Ramblings of an aging IT geek
← Ramblings of an aging IT geek
debugging

the off-by-one three of us missed

A batching loop that silently dropped the last record, approved by two reviewers, and how it finally surfaced.

A terminal with a stack trace and highlighted line

It shipped with two approvals on the pull request. Mine was one of them. The code paged records in batches and the loop bound looked right at a glance:

for i := 0; i < len(records); i += batchSize {
    end := i + batchSize
    if end > len(records) {
        end = len(records)
    }
    flush(records[i:end])
}

That bit is fine, actually. The bug was upstream, where we computed total := count - 1 to "skip the header" on input that didn't always have a header. When there was no header we lost the last real record on every run. Small enough that nobody noticed for weeks, because the missing record was usually the most recent one and got re-sent on the next poll anyway. It only became visible when a customer ran a one-shot export and came up exactly one short.
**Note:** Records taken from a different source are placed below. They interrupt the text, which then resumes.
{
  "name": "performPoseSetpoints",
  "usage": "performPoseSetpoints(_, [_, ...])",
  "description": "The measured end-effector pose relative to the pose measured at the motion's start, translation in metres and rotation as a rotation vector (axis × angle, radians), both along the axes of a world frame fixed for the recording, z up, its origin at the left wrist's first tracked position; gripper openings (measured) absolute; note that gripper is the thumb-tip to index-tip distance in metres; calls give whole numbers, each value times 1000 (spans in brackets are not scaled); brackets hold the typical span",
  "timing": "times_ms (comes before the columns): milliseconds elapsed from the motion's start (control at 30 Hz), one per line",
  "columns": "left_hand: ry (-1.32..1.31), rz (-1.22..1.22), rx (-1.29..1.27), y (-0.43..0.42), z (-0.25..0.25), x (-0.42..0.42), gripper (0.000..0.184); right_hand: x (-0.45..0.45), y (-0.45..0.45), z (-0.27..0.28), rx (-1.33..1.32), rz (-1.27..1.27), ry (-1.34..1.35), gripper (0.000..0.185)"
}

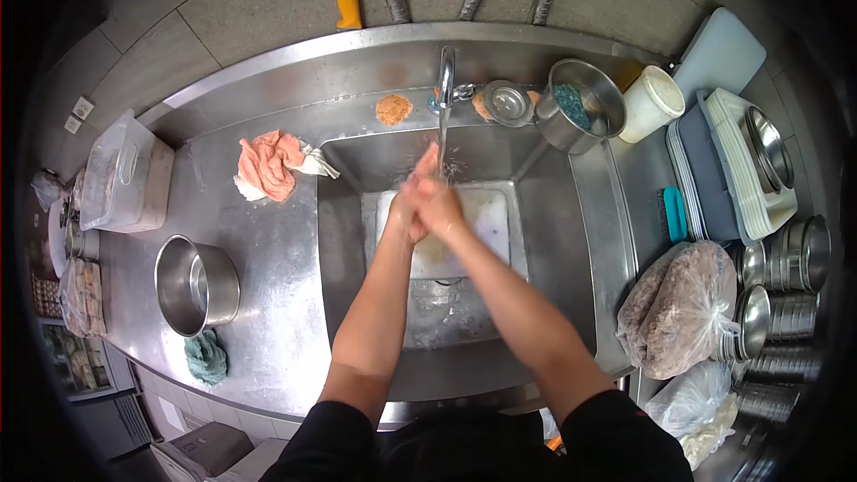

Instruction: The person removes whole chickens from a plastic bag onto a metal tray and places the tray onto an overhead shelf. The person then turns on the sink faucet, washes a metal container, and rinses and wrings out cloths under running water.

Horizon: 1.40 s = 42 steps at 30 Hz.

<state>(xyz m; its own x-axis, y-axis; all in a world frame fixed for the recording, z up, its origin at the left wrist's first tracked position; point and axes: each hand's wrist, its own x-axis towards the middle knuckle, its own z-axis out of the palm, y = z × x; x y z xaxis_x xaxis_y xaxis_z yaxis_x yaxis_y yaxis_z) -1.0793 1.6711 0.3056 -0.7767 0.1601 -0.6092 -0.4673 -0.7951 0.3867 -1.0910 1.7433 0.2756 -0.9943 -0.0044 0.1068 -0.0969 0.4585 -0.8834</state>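
Water runs from the tap [446, 71] onto my two hands, which are pressed together over the sink [553, 241]. My left hand [411, 200] points up toward the stream, its blurred fingers stretched out. Across it lies my right hand [440, 204], whose fingers are smeared by motion and partly hidden. Neither hand shows any object in it. Below them, a whitish rectangular board or tray [486, 223] lies in the sink. Droplets splash around the fingertips.
Left of the sink are a pink cloth [270, 165], a steel pot [198, 286] and a green cloth [206, 357]. A scouring pad [394, 110], a steel pot with green scourers [582, 107] and a white tub [652, 104] line the back. A teal brush [674, 214] is at right.
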Motion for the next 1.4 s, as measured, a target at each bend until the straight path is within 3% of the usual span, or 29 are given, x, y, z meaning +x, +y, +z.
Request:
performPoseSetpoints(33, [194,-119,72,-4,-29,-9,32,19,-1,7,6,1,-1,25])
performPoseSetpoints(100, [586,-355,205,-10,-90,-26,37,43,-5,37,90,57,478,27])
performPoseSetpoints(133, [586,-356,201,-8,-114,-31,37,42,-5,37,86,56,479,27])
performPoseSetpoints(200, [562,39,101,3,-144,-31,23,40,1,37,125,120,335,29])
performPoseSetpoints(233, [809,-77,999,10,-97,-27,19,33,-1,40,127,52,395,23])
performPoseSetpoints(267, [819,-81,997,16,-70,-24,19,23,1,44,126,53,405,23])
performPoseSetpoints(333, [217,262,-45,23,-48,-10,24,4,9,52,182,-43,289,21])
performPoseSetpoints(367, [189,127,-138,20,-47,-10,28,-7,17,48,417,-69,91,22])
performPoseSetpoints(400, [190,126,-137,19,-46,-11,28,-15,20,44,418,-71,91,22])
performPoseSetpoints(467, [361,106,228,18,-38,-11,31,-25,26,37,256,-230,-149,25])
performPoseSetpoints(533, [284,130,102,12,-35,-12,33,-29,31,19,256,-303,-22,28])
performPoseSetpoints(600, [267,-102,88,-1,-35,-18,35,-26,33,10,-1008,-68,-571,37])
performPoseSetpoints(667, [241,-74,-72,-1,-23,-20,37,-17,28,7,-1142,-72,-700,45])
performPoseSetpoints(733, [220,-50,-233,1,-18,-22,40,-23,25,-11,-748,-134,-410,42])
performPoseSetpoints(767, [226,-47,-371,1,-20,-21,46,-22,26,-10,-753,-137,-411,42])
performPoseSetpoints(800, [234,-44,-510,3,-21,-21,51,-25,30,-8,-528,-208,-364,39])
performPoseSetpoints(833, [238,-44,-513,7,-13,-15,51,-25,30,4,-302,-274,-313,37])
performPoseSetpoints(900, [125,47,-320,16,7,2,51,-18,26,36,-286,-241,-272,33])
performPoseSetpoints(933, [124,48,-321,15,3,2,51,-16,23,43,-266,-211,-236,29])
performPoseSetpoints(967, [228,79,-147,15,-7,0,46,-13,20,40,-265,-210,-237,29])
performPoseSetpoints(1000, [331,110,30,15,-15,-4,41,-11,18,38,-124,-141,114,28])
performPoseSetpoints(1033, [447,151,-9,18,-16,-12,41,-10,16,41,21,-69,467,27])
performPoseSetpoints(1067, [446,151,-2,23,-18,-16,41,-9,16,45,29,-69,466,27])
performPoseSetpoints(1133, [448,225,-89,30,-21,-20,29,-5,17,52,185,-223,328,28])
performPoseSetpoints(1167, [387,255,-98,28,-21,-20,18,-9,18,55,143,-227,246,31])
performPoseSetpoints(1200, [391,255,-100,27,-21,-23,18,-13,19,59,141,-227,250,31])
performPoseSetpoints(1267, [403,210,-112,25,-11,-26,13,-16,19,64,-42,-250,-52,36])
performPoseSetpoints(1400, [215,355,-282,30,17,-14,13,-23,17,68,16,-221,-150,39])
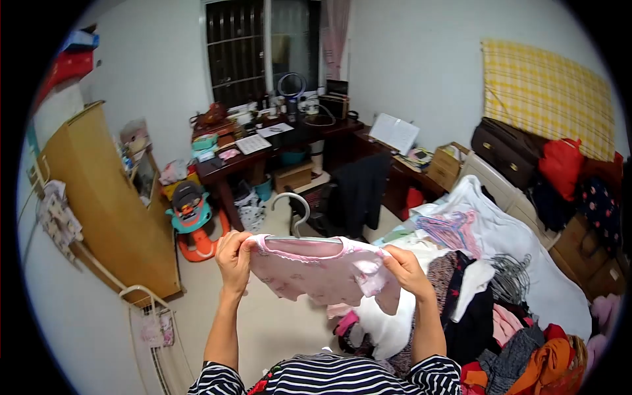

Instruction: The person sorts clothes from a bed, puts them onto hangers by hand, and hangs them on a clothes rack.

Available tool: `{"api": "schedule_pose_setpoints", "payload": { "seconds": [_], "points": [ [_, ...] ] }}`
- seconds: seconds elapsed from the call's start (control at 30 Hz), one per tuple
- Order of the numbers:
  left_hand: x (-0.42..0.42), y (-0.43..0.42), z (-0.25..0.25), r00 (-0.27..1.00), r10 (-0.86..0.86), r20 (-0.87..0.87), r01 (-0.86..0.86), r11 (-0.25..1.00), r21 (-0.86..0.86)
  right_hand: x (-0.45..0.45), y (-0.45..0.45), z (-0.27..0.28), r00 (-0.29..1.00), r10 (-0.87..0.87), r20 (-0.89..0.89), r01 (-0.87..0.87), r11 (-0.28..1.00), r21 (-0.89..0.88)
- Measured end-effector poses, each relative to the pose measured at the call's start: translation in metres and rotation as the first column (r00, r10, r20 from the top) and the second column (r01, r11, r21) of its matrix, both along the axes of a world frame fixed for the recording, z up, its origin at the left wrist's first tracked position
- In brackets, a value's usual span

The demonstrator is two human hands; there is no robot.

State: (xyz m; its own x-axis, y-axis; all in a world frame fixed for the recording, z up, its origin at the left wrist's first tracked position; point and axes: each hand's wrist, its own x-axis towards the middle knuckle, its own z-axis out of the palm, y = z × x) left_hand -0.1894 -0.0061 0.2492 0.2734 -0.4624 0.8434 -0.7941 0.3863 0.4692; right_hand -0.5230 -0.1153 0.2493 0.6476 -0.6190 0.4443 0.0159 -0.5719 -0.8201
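A small pink patterned children's top (pixel 316 270) is stretched out in front of me at chest height. My left hand (pixel 234 262) is closed on its left shoulder, and my right hand (pixel 408 268) pinches the shoulder on the other side. A clothes hanger (pixel 304 209) sits inside the top, its pale hook standing up above the neckline. Most of the hanger's bar is hidden by the fabric. The hem hangs loose below.
On the right, a bed holds a pile of clothes (pixel 474 309), pink and blue hangers (pixel 451 230) and grey wire hangers (pixel 510 276). A cluttered desk (pixel 230 170), a chair with a dark jacket (pixel 361 191), a baby walker (pixel 192 217), a wardrobe (pixel 108 204) and a white rack (pixel 141 293) stand around.
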Motion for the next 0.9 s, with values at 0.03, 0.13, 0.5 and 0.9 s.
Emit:
{"api": "schedule_pose_setpoints", "payload": {
  "seconds": [0.03,0.13,0.5,0.9],
  "points": [
    [0.016,0.013,-0.001,0.996,0.085,0.03,-0.084,0.996,-0.026,0.022,0.004,0.0,0.999,-0.036,0.006,0.036,0.999,-0.013],
    [0.056,0.051,0.001,0.974,0.223,0.039,-0.221,0.974,-0.058,0.088,0.017,0.0,0.996,-0.033,0.084,0.039,0.997,-0.073],
    [0.139,0.163,-0.02,0.702,0.711,-0.04,-0.712,0.701,-0.04,0.269,0.028,-0.011,0.924,0.22,0.314,-0.292,0.935,0.203],
    [0.151,0.181,-0.151,0.56,0.562,-0.608,-0.532,0.807,0.256,0.342,-0.008,-0.043,0.767,0.378,0.519,-0.573,0.767,0.289]
  ]
}}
Three sets of eyes looked at count - 1 and all three brains read it as obviously correct, because it usually is. That's the trap with off-by-ones: they hide inside idioms you've typed a thousand times. The diff was clean, the variable was well named, the intent was clear. The intent was just wrong for one input shape.

What caught it in the end wasn't a sharper reviewer. It was a test that asserted on the actual count out, fed both with and without a header. We had tests, plenty of them, but every fixture happened to start with a header line. The reviewers couldn't have caught what the fixtures never exercised. I trust property checks and boundary fixtures over a careful read now. My careful read approved this one.